In the public interest
The committee takes a commendably nuanced view of when it’s acceptable for investigative journalists to break the law, highlighting the projects when deception – whether for undercover reporting, paying for the CD of MPs’ expenses data, or breaching privacy to find out key details – could be argued to be in the public interest. Paul Lewis of the Guardian points to the Panorama care homes story as a key instance of a story that could not have been obtained in a purely ‘above-board’ way.

The Lords suggest that the definition of what is in the public interest should remain fluid, but editors and reporters should adopt rigid processes for recording the processes by which they decided breaking the law was in the public interest.

Clearly, some organisations already have just such a system in place. Alan Rusbridger of the Guardian outlines his ‘five-bar’ process, step four of which is ‘a kind of audit trail’, while Al Anstey of Al Jazeera outlines ‘three levels of check and balance’. The Lords decide two steps is probably enough, but they recommend that this becomes a key part of decision-making within organisations.

The emphasis is on due process and considered lawbreaking where absolutely necessary.
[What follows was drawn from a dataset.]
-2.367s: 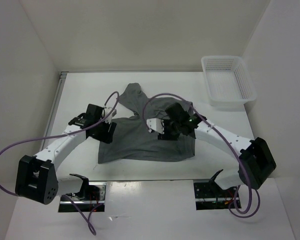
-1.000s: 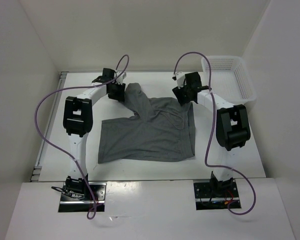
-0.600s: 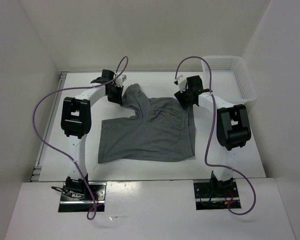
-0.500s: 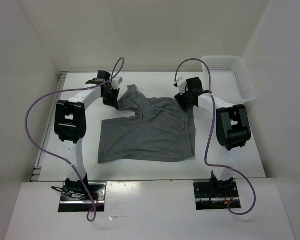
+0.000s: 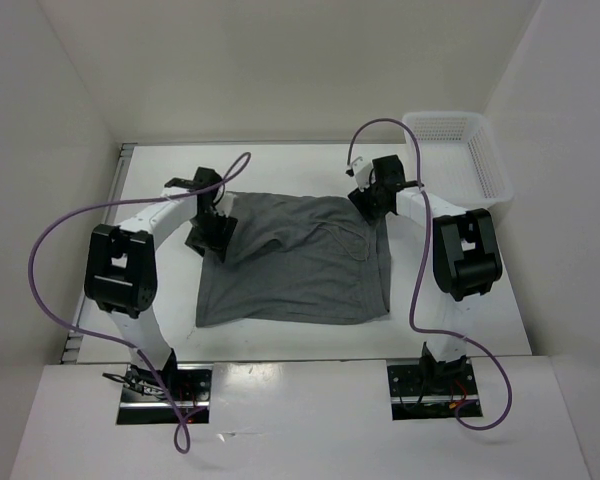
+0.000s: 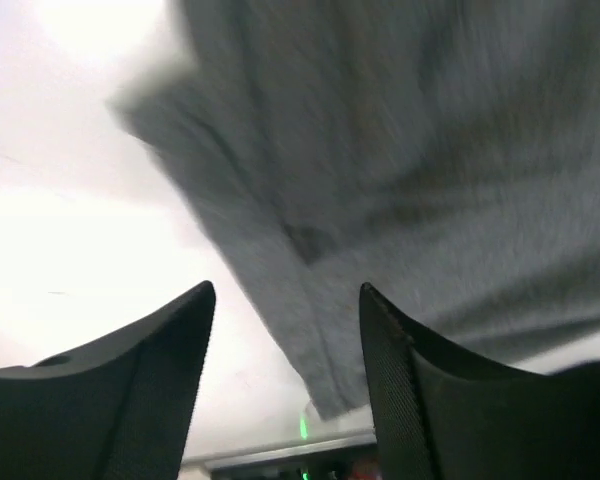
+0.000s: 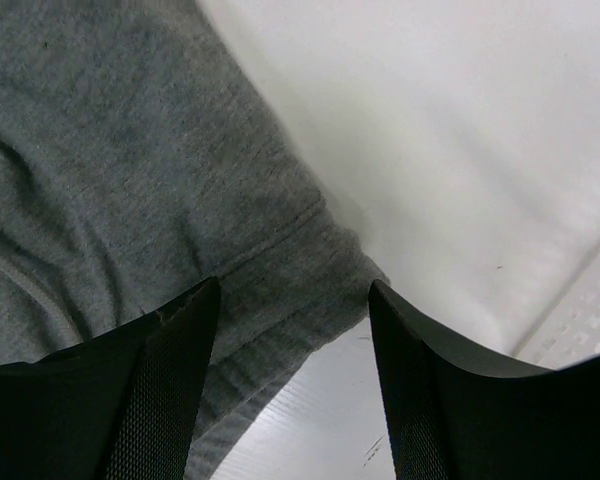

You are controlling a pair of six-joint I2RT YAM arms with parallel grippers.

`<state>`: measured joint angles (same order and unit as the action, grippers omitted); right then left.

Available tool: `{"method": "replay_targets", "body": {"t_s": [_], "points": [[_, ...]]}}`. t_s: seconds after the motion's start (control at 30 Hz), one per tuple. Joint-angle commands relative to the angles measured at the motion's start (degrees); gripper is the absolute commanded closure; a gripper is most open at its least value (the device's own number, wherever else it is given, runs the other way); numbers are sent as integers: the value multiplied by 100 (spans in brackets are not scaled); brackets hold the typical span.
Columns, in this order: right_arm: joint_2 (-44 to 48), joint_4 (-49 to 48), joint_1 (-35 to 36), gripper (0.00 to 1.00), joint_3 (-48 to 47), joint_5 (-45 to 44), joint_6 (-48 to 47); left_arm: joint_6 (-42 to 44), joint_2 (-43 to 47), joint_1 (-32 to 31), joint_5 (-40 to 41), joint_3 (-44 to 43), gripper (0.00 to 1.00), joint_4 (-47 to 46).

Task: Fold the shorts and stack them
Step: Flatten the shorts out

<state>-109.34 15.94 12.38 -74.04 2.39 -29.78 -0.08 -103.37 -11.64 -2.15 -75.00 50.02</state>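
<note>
Shorts: the grey shorts [image 5: 300,265] lie spread out in the middle of the table [image 5: 150,180], roughly a rectangle, with creases across the far half and a raised fold near their left edge
Shorts' reach: their near hem lies close to the table's near edge; their far side stops short of the table's far edge
Left gripper: the left gripper [image 6: 286,295] is at the shorts' left edge, towards the cloth's far-left corner; its fingers [image 6: 150,385] stand wide apart, with a strip of grey cloth running between them, none of it pinched; this wrist view is blurred
Right gripper: the right gripper [image 7: 292,290] is low over the shorts' far-right corner; its fingers are spread wide, the stitched hem and the cloth's corner show between them, and it has hold of nothing
Arms: both rise from the table's near edge, the left bent along the left side, the right along the right side
Basket: a white mesh basket [image 5: 456,203] sits in the table's far-right corner, apart from the shorts
</note>
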Motion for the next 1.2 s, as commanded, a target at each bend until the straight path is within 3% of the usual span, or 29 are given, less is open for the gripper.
{"method": "replay_targets", "body": {"t_s": [0.0,0.17,0.33,0.47,0.6,0.93,1.1,1.17], "points": [[79,-48,36,33,-400,68,-63,8,98,319,399,-813,32,-719],[194,163,36,33,-725,366,-125,8,-409,671,41,-1946,30,-1679],[-165,216,-16,33,-1015,437,-256,8,-1831,751,-321,-3456,29,-1680],[-543,374,-165,33,-1445,620,-256,8,-2599,680,-461,-4152,28,-1618],[-668,620,-315,33,-1614,780,-414,8,-3065,557,-461,-4531,28,-1557],[-851,840,-386,33,-1077,728,-783,8,-3417,390,-322,-4233,28,-1504],[-975,1024,-386,33,-1016,718,-994,8,-3470,224,-321,-4040,52,-1486],[-1028,1286,-386,36,-964,858,-1205,8,-3470,163,-321,-3882,72,-1329]]}}
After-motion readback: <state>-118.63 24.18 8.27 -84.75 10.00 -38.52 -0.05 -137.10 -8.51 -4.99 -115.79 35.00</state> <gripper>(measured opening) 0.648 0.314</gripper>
Meanwhile, the government should consider inserting a public interest defence into any new laws, while prosecuting authorities should ‘publish their broad approach’ as to when they would consider transgressions to be in the public interest.

But civil law can be just as effective for silencing investigative journalism, and the report glances over this, assuming the forthcoming Defamation Bill will tackle this effectively.

One of the most unexpected twists is the report’s treatment of the growth of PR: it calls for a stringent code of conduct for an industry that’s currently unregulated, and is particularly damning of political spin. The report calls on the Coalition to ensure ‘that their press releases are universally transparent and straightforward’.

It also picks up on the flaws in the government’s datastore – a common gripe among data reporters.

Given that the committee met in the fallout of the phone-hacking scandal – which the report calls ‘perhaps the greatest political media scandal of a generation’ – the Lords report is a welcome blast of Establishment support for investigative journalism. It celebrates the medium’s recent successes and underlines, again and again, how important it is as a mechanism for identifying wrongdoing and holding power to account.

It is hard to imagine the end result of the Leveson Inquiry: by now, it has become a sprawling beast devouring all aspects of media culture. By contrast, the Future of Investigative Journalism is a focused and reasonably thorough analysis of one form of journalism, containing some pragmatic advice.